New World Bank climate plan still funds fossil fuels

New World Bank climate plan still funds fossil fuels

WASHINGTON, D.C. Today, the World Bank Group released its new Climate Change Action Plan 2021-2025, which sets target timelines to align its operations with the Paris Agreement, and sets targets to increase climate finance. The plan also commits to support countries on a just transition away from coal and to reduce emissions across sectors. 

The Bank’s first Climate Change Action Plan in 2016 laid out actions to expand climate investments in developing countries, but did not commit the Bank to eliminate fossil fuels from its portfolio.

The World Bank Group is the largest source of climate finance to developing countries. It also provides more support to fossil fuels than any other multilateral development bank, most of it to gas. Fossil gas, the fastest growing source of fossil fuels emissions globally, made up more than 75 percent of known fossil fuel support from multilateral development banks in 2020. 

Luisa Galvao, International Policy Campaigner at Friends of the Earth U.S., issued the following statement in response:

The World Bank Group’s selective approach to phasing out fossil fuels is about as effective as throwing both water and gasoline at a house fire. With far-away Paris alignment dates, this Plan fails on both science and justice metrics. 

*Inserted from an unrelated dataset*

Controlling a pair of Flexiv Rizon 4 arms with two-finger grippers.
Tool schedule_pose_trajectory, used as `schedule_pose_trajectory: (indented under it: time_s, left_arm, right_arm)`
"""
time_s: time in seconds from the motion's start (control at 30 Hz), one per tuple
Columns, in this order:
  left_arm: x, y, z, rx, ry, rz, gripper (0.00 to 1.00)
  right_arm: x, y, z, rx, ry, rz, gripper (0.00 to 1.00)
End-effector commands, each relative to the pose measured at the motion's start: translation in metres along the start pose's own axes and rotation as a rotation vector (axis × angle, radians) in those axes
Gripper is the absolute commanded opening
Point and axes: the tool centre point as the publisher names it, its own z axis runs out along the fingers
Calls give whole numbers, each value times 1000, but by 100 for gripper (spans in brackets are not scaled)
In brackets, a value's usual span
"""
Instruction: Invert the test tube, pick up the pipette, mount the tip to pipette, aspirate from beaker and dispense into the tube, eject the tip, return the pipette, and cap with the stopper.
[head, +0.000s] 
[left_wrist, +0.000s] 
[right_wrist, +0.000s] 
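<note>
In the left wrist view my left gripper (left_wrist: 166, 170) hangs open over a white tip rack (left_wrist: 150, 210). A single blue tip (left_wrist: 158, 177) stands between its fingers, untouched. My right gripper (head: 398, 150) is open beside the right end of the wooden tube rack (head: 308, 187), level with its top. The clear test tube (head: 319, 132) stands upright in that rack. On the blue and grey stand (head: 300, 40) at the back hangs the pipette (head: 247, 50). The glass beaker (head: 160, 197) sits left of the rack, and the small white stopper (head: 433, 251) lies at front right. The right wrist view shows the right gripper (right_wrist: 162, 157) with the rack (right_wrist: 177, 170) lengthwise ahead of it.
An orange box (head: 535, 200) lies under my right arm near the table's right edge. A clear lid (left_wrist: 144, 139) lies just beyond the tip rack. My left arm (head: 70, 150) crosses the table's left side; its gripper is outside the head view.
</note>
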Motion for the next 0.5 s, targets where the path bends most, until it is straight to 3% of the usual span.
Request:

The Climate Change Action Plan allows the World Bank Group to continue to expose the countries and communities it’s supposed to be supporting to the risks and harms of fossil fuel development.

Click for a full analysis of what the Climate Change Action Plan is missing.

Earlier this year, Friends of the Earth U.S. joined over 150 organizations in a letter calling on World Bank President David Malpass to adopt a whole-of-institution approach to end all its support for fossil fuels.In 2016, nine multilateral development banks (MDB), including the World Bank, committed to align their financial flows with the goals of the Paris Agreement. Despite this, the World Bank Group has provided $12 billion to fossil fuels through direct lending since then. However, that figure does not account for policy-based assistance, which has been proven to influence government tax and regulatory policies in favor of fossil fuel producers. That figure also omits the finance flowing to fossil fuels through the WBG’s increasing financial intermediaries portfolio, due to a troubling lack of data disclosure.